Up to this point no assumption has been made regarding the channel cross-sectional geometry. Here, we consider two geometries for the channel cross-section: (a) rectangular (figure 5a) and (b) V-shaped (figure 5b). Using these two geometries we can describe all the liquid cross-sections in figures 4(a) and 4(b) in terms of the liquid height on the solid wall 
$a(z,t)$ and the contact angle 
$\theta (z,t)$. The meniscus-deformation (
$a=1$) and meniscus-recession (
$\theta =\theta _0$) regimes are described using the rectangular cross-section, while the corner-transition (
$a=1$) and corner-flow (
$\theta =\theta _0$) regimes are described using the V-shaped cross-section.

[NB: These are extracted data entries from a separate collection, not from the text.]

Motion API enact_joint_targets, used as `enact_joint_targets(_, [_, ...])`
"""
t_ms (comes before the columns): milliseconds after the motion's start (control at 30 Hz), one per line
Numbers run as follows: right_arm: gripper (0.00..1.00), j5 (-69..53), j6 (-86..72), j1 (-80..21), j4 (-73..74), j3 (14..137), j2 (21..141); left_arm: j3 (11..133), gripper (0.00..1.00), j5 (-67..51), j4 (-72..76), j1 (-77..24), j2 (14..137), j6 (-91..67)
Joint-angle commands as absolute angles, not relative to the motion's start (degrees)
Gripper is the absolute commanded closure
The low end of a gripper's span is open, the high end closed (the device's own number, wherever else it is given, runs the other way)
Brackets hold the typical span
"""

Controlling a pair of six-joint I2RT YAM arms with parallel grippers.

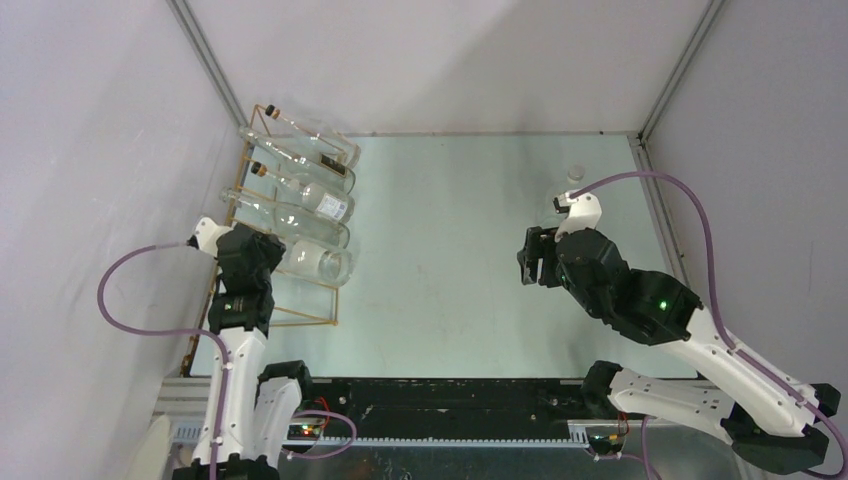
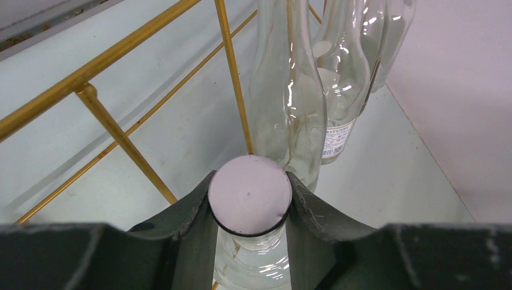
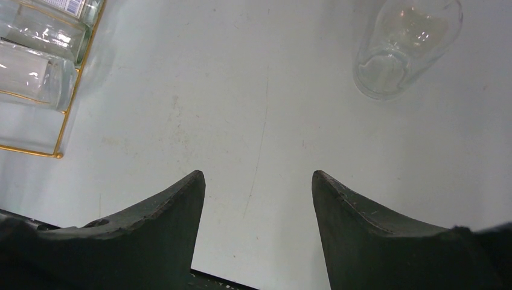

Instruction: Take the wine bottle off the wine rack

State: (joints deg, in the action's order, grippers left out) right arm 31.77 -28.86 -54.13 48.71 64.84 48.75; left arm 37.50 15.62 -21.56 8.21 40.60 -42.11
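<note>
1. The wine bottle [image 2: 249, 199] is clenched at its capped neck by the left tool [image 2: 250, 181].
2. It is seen lying in the wine rack [image 2: 115, 130], at the worktop's [image 1: 450, 250] left edge.
3. The right tool [image 3: 256, 176] is held released; lifting out is judged not yet done.

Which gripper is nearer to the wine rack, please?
Left. The left gripper is at the wine rack, shut on the neck of a bottle lying in it; the right gripper hangs open over bare table, well off to the rack's right.
</note>
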Motion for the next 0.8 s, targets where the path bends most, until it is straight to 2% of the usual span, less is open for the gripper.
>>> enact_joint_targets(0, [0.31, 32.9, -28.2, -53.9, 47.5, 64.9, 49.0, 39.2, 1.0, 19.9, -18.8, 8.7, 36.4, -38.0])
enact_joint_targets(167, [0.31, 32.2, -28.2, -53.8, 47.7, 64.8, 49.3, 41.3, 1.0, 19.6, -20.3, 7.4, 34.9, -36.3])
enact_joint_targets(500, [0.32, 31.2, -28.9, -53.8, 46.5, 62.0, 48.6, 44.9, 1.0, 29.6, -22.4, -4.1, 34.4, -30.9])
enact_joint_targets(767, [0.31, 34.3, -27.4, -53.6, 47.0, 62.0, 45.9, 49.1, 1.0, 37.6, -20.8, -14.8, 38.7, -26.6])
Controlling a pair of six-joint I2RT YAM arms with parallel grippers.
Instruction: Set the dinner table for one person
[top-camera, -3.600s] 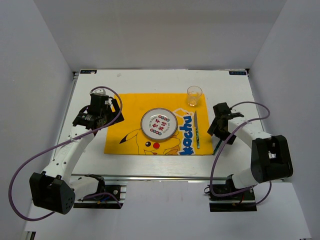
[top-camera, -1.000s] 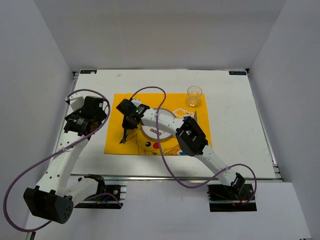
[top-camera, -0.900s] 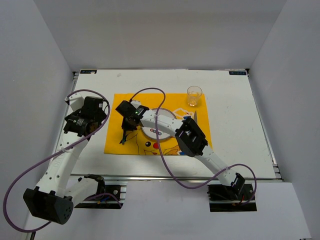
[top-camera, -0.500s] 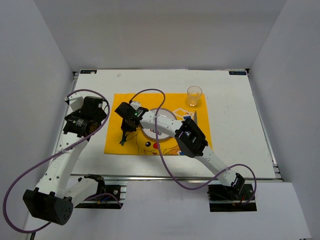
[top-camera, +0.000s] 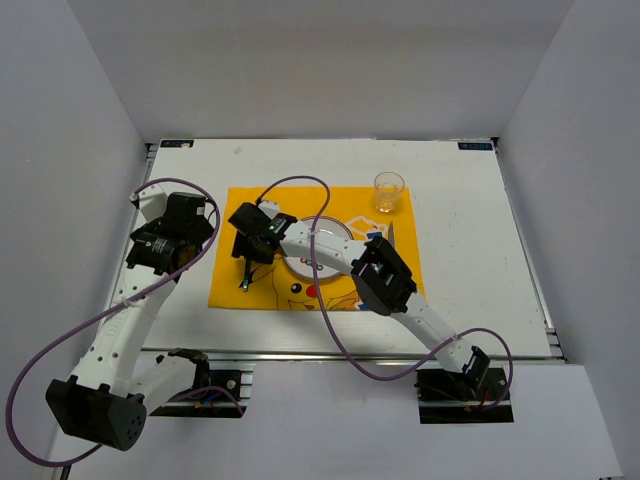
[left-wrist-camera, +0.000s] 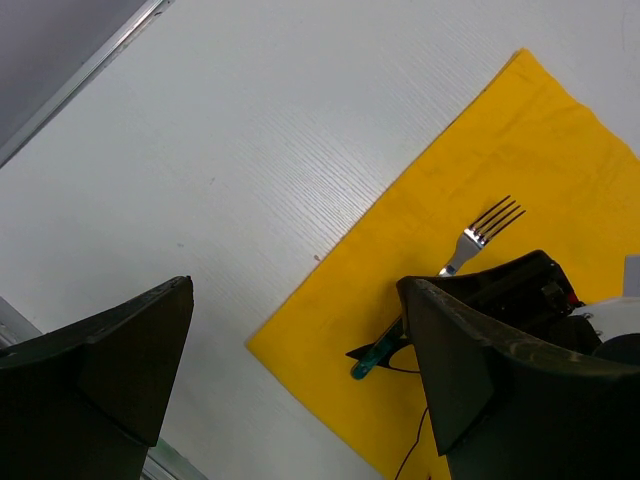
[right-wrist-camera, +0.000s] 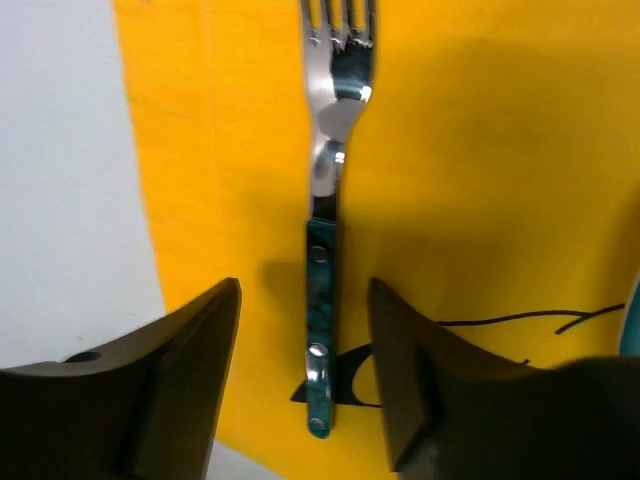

Figure 5. Cross-sectional schematics of (a) meniscus-deformation (
$a=1$) and meniscus-recession (
$\theta =\theta _0$) regimes, and (b) corner-transition (
$a=1$) and corner-flow (
$\theta =\theta _0$) regimes.
Each cross-sectional geometry requires three additional boundary conditions to obtain expressions for 
$p(z,t)$ and 
$h(x,z,t)$: the contact-line location on the solid wall, a symmetry condition and the definition of the contact angle 
$\theta$. Expressions for these boundary conditions can be found in the supplementary material. We obtain expressions for 
$p(z,t)$ and 
$h(x,z,t)$ as a function of 
$a(z,t)$ and 
$\theta (z,t)$ for each regime in figure 4 by integrating (3.8a) twice with respect to 
$x$ and imposing the boundary conditions. The resulting 
$\textit{O}(1)$ expressions are
\begin{gather} \left.\begin{gathered} p=-\lambda\cos\theta(z,t)\\ h=1+\dfrac{\tan\theta(z,t)}{2\lambda}- \left[\dfrac{1}{4\lambda^2\cos^2\theta(z,t)}-x^2\right]^{1/2} \end{gathered}\right\} \quad \text{meniscus deformation},\end{gather}
\begin{gather} \left.\begin{gathered} p=-\lambda\cos\theta_0 \\ h=a(z,t)+ \dfrac{\tan\theta_0}{2\lambda}-\left[\dfrac{1}{4\lambda^2\cos^2\theta_0}-x^2\right]^{1/2} \end{gathered}\right\} \quad \text{meniscus recession},\end{gather}
\begin{gather} \left.\begin{gathered} p=-\dfrac{\cos\theta_0-\sin\theta(z,t)}{2} \\ h=\dfrac{\cos\theta(z,t)}{\cos(\theta(z,t)+\beta)}-\left[ \left(\dfrac{\sin\beta}{\cos(\theta(z,t)+\beta)}\right)^2-x^2\right]^{1/2} \end{gathered}\right\} \quad \text{corner transition},\end{gather}
\begin{gather} \left.\begin{gathered} p=-\dfrac{\cos\theta_0-\sin\theta_0}{2a(z,t)} \\ h= \dfrac{a(z,t)\cos\theta_0}{\cos(\theta_0+{\rm \pi}/4)}-\left[\left( \dfrac{a(z,t)\sin{\rm \pi}/4}{\cos(\theta_0+{\rm \pi}/4)}\right)^2-x^2\right]^{1/2} \end{gathered}\right\} \quad \text{corner flow},\end{gather}
where 
$\theta _0$ is the equilibrium contact angle, 
$\beta =\arctan (\cos \theta /\cos \theta _0)$ (see supplementary material for further details) and 
$\lambda$ is the channel aspect ratio. Equations (3.9a) and (3.9b) were also used by Tchikanda et al. (Reference Tchikanda, Nilson and Griffiths2004) and Nilson et al. (Reference Nilson, Tchikanda, Griffiths and Martinez2006). A similar expression to (3.9c) can be found in Weislogel & Nardin (Reference Weislogel and Nardin2005). The expressions in (3.9d) were also used by Romero & Yost (Reference Romero and Yost1996), Weislogel & Lichter (Reference Weislogel and Lichter1998), Nilson et al. (Reference Nilson, Tchikanda, Griffiths and Martinez2006), Yang & Homsy (Reference Yang and Homsy2006) and White & Troian (Reference White and Troian2019). We note that to reconstruct free-surface profiles, the height profiles 
$h$ in (3.9c) and (3.9d) corresponding to figure 5(b) must be rotated by angles 
$\beta = \arctan (\cos \theta /\cos \theta _0)$ and 
$\beta ={\rm \pi} /4$, respectively, to match the orientation of the channel cross-section in figures 4(a) and 4(b).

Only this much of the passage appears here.